Seth E. Berg
This post represents the last assignment in a two-year course of study that I have just completed along with an incredible group of educational leaders from the Metro Detroit area. If you are reading this and not associated with the Troy EdS cohort, I’d like to point out that “sucking on raisins” refers to a mindfulness meditation practice we were introduced to in our first semester while dealing with stress reduction techniques. While it would seem likely that I might celebrate the completion of a long and intense course of study, the fact that this group will no longer be meeting weekly is a source of sadness for each of us. If you have not had an extended cohort experience, I highly recommend it and, if at all possible, find a group of people who have the potential to transform and enlighten you!
Thanks for a great two years at Oakland U – Troy Cohort Class of 2013!
It’s amazing to think that we met two years ago. A group of strangers with some common goals, brought together by ambitions to continue on our individual paths of educational leadership, sitting in a room, sucking on raisins, and destine to become one of the closest groups of collaborators I’ve been involved with in my professional life. This has been an incredible journey! In the past week, and without a scheduled group meeting, I have been in touch with seven of my cohort colleagues for one reason or another. I am supremely confident that the bond we share will keep us working together for years to come. Among the greatest lessons I’ve been learning over the past two years is that when likeminded, passionate, authentic educators, driven by the desire to influence learning communities, tie themselves to one another through intense research, reflection, and critical thinking…incredible things can happen!
Perpetuating that kind of connection is the cornerstone of the legacy I hope to leave on the communities that I serve as an educational leader. I believe that every individual has the potential to offer unique contributions. If nothing else, I hope to encourage and support those contributions. My leadership vision involves the realization of every individual’s ambitions through concerted collaborative efforts, and the melding of those ambitions into collective determination. Over the past two years I’ve repeatedly come to understand that my work is truly enhanced when I appreciate that in fact it’s not “my” work, but that it’s “our” work. The connectedness of this cohort, along with the ability to practice while being submerged in leadership learning, has forced me to evolve; I am truly grateful for that. If “my” work is “our” work, then “my” legacy is actually “our” legacy.
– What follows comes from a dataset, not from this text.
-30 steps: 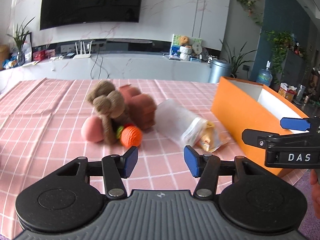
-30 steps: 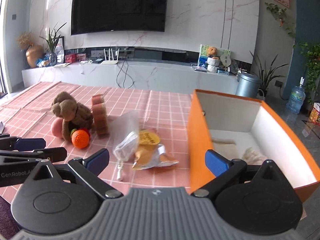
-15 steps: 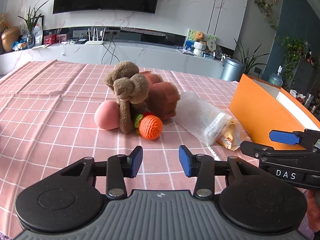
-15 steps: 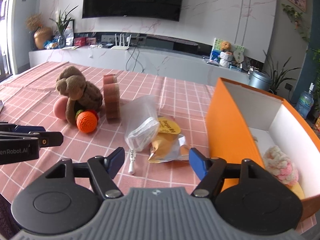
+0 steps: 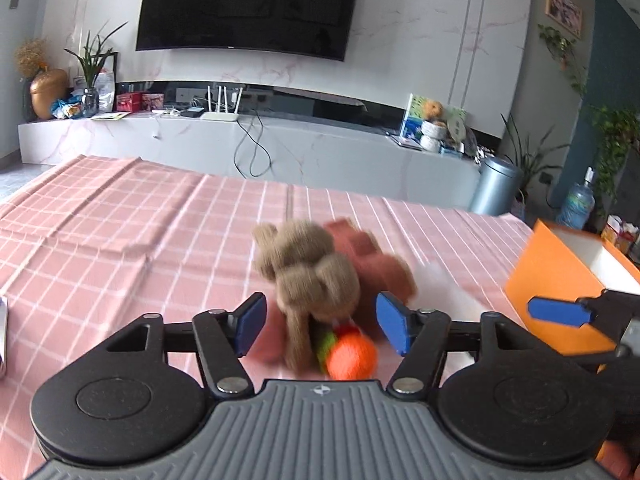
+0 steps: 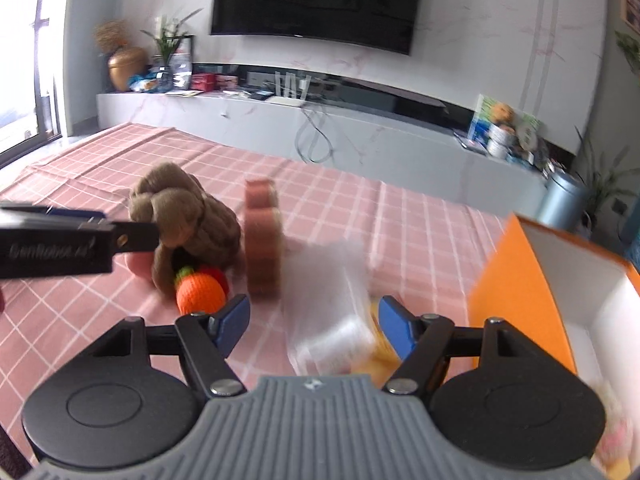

Along with authentic connections and collective visioning comes the application of incredible classroom instruction. I appreciate that this course of study constantly had us articulating how theory links to reality. I would love to imagine that increased student achievement and enhanced attitudes toward learning will somehow be connected to the legacy that my contemporaries and I leave on the communities we serve. We are all here for the same reason. We are deeply committed to making sure that children have opportunities to become everything they hope to be. We strive to design learning environments that challenge and motivate them. We toil over structures, systems, and strategies so that our classrooms inspire learners to understand, explore, and take advantage of their unique characteristics and abilities. We are in the business of facilitating a process by which the global citizens of our future can reach and exceed their highest potential. Part of our legacy must be that we have succeeded in prioritizing these things above all else, and that we have worked tirelessly to make sure that they happen. I am proud to have been a member of this wonderful cohort, and I’m thrilled to be a part of the incredible network of educational leaders that we have become!